Die Straßen waren von hier unten weniger violett als es von oben den Anschein erweckt hatte. Allerdings fand Ardeyn durchaus einige Gemeinsamkeiten. Vor allem einige Blumen, die einfach so ihre Gestalt zu verwandeln schienen, wenn der Wind stärker wurde. Offenbar eine praktische Anpassung an die Natur; bei stärkerem Wind wurden ihre Äste weicher, biegsamer, um nicht umgerissen zu werden; bei leichterem Wind wurden sie fester. Er fragte sich, welche wundersamen Morphisierungen es noch geben mochte für einzelne Wetterphänomene, beschloss aber, das Studium der Flora nach hinten zu schieben und sich erst mit dem der anwesenden Menschen zu beschäftigen.
Er war ntürlich nicht nur aus freien Stücken hier; die Kompetenz hatte ihn nach seiner Rückkehr gebeten, die neuen Grenzen zu testen und Bündnisse zu überprüfen und wenn nötig neue Verträge zu schließen, um Frieden zu gewährleisten. Kolonisationen in größerem Ausmaße waren schon immer von ethnischen und moralischen Problemen begleitet gewesen, vor allem, wenn es darum ging, die Interessen aller Beteiligten zu wahren – für so einen Fall brauchte man einen Pazifikator, welcher die Emotionen beider Parteien fühlen konnte und dann die beste Entscheidung für alle herausfinden.

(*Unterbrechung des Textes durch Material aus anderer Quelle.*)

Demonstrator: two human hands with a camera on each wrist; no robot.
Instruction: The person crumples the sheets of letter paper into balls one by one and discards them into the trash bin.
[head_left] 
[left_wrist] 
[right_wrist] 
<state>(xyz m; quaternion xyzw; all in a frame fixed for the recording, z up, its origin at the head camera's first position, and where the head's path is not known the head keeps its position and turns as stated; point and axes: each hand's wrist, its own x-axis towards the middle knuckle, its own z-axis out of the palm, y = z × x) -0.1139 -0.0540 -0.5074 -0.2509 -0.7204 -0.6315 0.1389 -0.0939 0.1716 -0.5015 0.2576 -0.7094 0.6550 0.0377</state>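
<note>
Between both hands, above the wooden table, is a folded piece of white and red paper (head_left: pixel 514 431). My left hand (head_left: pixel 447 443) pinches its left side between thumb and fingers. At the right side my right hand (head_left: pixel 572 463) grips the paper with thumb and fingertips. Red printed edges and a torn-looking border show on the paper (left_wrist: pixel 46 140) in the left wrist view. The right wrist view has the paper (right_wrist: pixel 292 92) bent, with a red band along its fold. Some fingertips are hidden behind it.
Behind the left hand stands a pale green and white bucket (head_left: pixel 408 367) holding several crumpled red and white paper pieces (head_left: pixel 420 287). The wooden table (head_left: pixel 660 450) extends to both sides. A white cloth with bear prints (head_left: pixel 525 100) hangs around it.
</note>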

Jetzt allerdings war er aus freien Stücken hier und wollte sich ein wenig entspannen. Die Reise durch den Transit in die andere Galaxie war länger als jeder andere Transit gewesen, den er bisher hinter sich gebracht hatte, und er freute sich tatsächlich, wieder festen Boden unter den Füßen zu haben.
Ein kleineres Haus, an dem außen ein einladendes Schild angebracht war – »Violette Wünsche an einem Tag mit rotem Schnee« – was offenbar der Titel des Pubs war, angepasst an die Farbgebung des Planeten. Es klang sympathisch, und er glaubte, diese Worte irgendwo schon einmal gehört zu haben, doch gerade fiel es ihm nicht ein.

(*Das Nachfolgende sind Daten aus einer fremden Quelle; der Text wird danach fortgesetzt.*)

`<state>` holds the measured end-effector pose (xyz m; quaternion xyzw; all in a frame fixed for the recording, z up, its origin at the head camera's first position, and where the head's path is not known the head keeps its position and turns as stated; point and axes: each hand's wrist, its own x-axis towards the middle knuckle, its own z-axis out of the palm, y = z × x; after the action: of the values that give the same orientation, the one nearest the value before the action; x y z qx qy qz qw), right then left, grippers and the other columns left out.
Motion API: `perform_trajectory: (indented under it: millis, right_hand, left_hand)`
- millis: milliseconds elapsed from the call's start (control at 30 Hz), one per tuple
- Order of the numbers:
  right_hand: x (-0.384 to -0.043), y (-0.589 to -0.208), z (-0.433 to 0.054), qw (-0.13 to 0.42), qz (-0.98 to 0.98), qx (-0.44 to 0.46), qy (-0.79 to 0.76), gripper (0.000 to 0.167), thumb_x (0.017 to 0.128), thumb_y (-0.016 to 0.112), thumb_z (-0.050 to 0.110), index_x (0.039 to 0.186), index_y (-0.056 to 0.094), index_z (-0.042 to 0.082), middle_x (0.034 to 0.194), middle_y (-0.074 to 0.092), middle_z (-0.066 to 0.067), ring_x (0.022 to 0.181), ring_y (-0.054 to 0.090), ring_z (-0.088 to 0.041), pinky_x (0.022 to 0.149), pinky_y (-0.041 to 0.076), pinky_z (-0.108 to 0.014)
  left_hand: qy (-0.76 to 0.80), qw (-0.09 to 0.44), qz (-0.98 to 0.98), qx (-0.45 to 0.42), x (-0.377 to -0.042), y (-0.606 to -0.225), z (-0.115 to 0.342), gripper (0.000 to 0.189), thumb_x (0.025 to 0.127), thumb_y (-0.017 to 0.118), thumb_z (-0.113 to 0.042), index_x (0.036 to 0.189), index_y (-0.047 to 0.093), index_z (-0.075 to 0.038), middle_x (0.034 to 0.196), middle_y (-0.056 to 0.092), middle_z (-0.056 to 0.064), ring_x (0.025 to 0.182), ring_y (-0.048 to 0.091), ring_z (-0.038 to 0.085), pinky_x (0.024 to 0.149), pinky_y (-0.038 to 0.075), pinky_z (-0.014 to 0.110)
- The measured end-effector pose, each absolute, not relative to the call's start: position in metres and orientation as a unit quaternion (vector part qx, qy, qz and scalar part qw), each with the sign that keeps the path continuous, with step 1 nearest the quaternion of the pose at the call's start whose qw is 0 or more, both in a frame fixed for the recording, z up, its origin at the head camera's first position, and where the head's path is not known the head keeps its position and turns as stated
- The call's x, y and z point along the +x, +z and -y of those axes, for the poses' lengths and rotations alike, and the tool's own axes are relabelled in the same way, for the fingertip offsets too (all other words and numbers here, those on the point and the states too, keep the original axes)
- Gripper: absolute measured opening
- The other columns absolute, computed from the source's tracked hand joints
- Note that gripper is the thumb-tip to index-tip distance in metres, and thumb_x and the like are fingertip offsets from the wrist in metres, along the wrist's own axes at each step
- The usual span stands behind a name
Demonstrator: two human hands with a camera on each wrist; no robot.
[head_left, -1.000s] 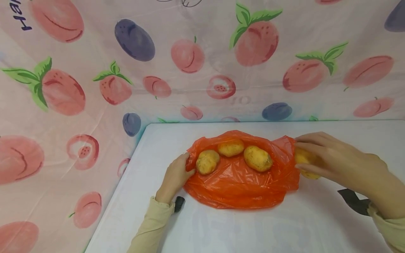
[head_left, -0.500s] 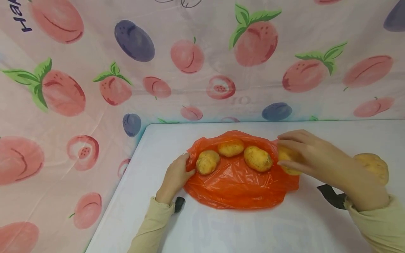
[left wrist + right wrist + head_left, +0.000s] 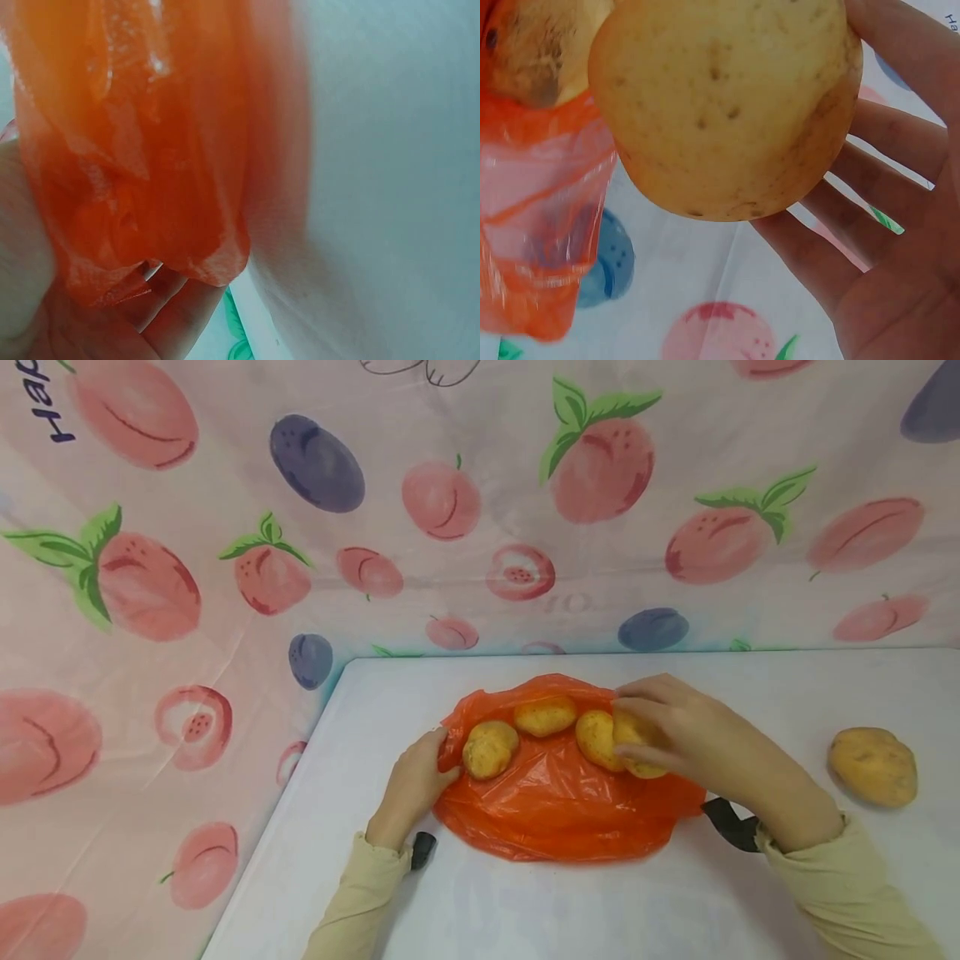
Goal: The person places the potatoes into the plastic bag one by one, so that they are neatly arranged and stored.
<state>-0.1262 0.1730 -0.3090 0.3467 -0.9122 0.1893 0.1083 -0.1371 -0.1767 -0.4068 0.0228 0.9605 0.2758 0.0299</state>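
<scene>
An orange-red plastic bag [image 3: 555,818] lies spread on the white table, its mouth gaping. Three potatoes rest in it: a left potato [image 3: 490,750], a middle potato [image 3: 545,716] and a right potato [image 3: 597,740]. My left hand [image 3: 411,789] grips the bag's left edge; in the left wrist view the film [image 3: 150,172] bunches between thumb and fingers. A further potato [image 3: 727,112] is held in my right hand [image 3: 697,735], thumb and fingers around its sides. It hangs over the bag's right part and overlaps the right potato in the head view.
Another potato [image 3: 873,767] sits on the table [image 3: 795,910] at the right. Fruit-printed cloth [image 3: 465,410] covers the wall behind and the left side. A dark strap [image 3: 731,825] hangs at the right wrist, and a black piece [image 3: 423,850] shows at the left.
My right hand has moved left with its potato, from beside the bag to over it. The potato on the right is now fully uncovered. The left hand keeps its place at the bag's edge.
</scene>
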Motion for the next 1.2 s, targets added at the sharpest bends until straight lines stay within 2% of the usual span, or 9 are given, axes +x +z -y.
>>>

Gespannt betrat er das kleine Gebäude, aus dem bereits fröhliche Tanzmusik erklang, die ihn an seine alten Tage auf der Alten Erde erinnerte, bevor sie zerstört worden war und heute nur noch als Mahnmal und Mausoleum der Alten diente.
Er hätte die Bar am besten als Bar oder Club bezeichnet. Die Musik war laut, dröhnend und hatte einen eindeutigen Rhythmus,d er zum Tanzen einlud. Außerdem war der Geruch von Alkohol nicht zu übersehen.

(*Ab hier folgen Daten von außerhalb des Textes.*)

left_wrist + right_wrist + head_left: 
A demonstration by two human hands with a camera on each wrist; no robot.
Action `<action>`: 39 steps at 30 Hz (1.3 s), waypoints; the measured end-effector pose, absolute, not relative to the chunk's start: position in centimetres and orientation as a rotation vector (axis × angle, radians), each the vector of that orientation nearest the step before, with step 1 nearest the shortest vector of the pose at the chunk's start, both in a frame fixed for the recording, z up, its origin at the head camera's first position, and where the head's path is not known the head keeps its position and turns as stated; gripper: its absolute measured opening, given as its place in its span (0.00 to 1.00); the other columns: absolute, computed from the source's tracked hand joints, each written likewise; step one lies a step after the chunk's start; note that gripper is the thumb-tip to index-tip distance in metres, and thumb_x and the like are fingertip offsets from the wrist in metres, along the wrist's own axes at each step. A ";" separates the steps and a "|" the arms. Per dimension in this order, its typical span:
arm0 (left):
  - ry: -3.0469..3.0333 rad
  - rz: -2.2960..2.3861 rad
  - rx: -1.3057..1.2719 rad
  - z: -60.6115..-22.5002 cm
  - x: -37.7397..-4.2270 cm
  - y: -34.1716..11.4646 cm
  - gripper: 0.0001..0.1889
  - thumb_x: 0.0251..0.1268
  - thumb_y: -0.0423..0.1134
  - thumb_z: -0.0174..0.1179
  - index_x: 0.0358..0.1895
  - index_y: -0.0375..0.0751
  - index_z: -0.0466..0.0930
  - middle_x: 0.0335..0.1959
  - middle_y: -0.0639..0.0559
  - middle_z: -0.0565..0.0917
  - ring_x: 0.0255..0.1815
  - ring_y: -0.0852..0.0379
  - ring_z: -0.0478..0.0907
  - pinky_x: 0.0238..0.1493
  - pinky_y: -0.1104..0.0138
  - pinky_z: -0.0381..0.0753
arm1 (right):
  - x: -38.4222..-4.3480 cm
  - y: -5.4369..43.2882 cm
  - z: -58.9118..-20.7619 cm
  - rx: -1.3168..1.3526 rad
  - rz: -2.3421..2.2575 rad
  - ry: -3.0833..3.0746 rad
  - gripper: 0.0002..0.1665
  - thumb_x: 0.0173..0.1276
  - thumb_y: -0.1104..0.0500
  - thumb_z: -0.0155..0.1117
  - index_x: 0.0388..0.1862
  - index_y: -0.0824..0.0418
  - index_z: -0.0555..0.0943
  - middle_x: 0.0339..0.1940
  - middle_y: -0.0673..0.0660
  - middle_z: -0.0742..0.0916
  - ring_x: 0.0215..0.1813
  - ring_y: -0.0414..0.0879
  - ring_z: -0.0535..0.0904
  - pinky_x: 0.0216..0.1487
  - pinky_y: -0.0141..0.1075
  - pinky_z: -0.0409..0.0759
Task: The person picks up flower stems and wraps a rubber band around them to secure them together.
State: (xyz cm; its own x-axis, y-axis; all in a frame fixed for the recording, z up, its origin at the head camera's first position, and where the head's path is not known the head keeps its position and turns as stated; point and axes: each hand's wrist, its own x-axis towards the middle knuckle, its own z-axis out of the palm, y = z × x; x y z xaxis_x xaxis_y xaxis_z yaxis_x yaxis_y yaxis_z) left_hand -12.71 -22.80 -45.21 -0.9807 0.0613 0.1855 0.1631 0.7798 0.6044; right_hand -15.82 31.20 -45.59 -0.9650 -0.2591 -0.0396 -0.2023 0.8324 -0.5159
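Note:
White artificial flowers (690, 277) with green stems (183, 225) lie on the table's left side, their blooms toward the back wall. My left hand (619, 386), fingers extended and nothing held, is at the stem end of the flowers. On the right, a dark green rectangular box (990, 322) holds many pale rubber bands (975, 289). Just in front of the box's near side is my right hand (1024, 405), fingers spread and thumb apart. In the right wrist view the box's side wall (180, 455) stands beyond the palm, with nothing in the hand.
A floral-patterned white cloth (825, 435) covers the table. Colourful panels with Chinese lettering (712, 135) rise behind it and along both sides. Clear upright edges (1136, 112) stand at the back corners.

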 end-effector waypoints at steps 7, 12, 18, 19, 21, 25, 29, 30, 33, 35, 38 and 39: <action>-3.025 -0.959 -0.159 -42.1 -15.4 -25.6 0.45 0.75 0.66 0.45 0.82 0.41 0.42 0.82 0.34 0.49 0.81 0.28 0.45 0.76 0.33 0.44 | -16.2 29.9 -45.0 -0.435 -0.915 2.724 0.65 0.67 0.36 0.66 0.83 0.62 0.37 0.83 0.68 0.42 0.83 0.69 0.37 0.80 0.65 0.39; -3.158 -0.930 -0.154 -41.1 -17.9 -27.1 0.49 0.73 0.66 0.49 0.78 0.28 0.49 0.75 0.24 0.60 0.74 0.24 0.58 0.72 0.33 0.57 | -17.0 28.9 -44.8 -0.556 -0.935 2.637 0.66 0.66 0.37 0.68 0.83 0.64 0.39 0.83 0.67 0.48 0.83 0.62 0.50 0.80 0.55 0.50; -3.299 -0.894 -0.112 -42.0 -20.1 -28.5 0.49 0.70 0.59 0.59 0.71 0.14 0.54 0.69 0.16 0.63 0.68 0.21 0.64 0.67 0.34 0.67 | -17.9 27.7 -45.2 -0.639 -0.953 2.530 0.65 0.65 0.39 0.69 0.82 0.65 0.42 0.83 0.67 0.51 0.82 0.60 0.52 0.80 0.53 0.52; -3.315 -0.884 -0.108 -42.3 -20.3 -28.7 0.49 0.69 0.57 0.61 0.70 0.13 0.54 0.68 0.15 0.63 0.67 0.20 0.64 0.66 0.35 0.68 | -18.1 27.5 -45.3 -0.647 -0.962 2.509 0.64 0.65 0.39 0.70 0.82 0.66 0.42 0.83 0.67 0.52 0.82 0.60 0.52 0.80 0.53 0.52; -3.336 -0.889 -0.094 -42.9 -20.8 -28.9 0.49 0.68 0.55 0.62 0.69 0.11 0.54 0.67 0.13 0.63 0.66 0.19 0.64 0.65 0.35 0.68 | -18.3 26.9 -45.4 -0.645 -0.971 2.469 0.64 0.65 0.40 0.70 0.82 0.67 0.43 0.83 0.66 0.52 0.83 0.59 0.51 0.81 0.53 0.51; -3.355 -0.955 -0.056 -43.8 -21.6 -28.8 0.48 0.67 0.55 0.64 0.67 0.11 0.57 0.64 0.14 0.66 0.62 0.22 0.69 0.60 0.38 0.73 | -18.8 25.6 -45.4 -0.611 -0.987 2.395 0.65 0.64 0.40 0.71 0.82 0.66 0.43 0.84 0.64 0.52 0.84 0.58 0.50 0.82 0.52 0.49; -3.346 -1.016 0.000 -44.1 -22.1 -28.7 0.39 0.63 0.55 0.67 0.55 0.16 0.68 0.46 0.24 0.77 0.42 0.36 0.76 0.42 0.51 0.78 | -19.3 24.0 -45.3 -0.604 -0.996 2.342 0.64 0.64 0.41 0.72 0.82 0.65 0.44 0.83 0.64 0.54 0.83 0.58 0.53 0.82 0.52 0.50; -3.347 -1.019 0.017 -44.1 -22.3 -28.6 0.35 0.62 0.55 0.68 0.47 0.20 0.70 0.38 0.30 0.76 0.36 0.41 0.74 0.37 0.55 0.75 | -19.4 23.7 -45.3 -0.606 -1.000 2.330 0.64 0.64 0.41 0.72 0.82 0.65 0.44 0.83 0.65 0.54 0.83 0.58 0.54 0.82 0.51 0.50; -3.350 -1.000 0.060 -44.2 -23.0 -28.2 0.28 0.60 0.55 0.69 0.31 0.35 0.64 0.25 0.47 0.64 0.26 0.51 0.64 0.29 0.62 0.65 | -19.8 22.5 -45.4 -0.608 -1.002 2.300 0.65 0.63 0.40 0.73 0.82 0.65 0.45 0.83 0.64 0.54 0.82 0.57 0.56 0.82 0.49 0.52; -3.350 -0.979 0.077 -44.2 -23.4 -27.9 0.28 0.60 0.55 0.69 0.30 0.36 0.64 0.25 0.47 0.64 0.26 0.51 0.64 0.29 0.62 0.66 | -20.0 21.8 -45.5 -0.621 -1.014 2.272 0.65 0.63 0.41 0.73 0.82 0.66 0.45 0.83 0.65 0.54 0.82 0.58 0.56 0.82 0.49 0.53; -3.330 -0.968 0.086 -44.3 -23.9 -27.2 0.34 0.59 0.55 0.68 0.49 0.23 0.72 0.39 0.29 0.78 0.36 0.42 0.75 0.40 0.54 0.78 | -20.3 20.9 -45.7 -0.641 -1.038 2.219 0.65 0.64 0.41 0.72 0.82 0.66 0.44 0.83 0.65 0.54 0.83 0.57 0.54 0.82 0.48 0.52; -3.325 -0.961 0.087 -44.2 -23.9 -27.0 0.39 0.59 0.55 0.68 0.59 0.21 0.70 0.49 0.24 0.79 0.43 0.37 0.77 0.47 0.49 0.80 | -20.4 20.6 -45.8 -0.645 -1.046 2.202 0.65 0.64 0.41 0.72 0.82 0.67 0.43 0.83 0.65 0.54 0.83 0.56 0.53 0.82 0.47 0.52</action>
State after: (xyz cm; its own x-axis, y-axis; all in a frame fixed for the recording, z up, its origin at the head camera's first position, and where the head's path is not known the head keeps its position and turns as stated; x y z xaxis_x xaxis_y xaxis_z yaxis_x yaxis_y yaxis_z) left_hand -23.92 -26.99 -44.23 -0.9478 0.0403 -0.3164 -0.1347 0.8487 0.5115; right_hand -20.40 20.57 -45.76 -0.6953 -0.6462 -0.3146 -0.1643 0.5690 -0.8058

Langsam schlenderte er zur Theke und setzte sich dort hin. Er war hier, um vor allem die Leute zu beobachten, wie sie sich verhielten, wie sie sich unterhielten und vor allem, welchen Spezies sie angehörten. Menschen sah er tatsächlich am meisten. Einige andere waren Rassen, die er aus der Milchstraße kannte, wie etwa ein Enha-Entalen und ein Isquri, zwei Insektomorphe am Ende, die sich über etwas unterhielten, oder ein Benink, der alleine in einer Ecke stand.
Einige Wesen hatte er noch nie gesehen – etwa eine Reptiloidin mit einem Kamm auf dem Kopf, der die Farbe zur Musik passend wechselte, und drei peitschenartigen gedornten Schwänzen.
Da waren noch mehr, denn der Club hatte einen weiteren Raum nach hinten, offenbar für die gemütlichen Gäste, die sich dort nach ihrem Alkoholabusus nun auch noch eine Tabakvergiftung zuziehen wollten.
Ardeyn bestellte sich ein Glas Kürbisschnapps. Das erinnerte ihn an seine Heimat, wo er diesen selbst angepflanzt hatte, doch er wurde enttäuscht.
Der Schnapps war nicht annähernd so gut wie er es gewöhnt war.
Stumm blickte er sich um und beobachtete die Menge.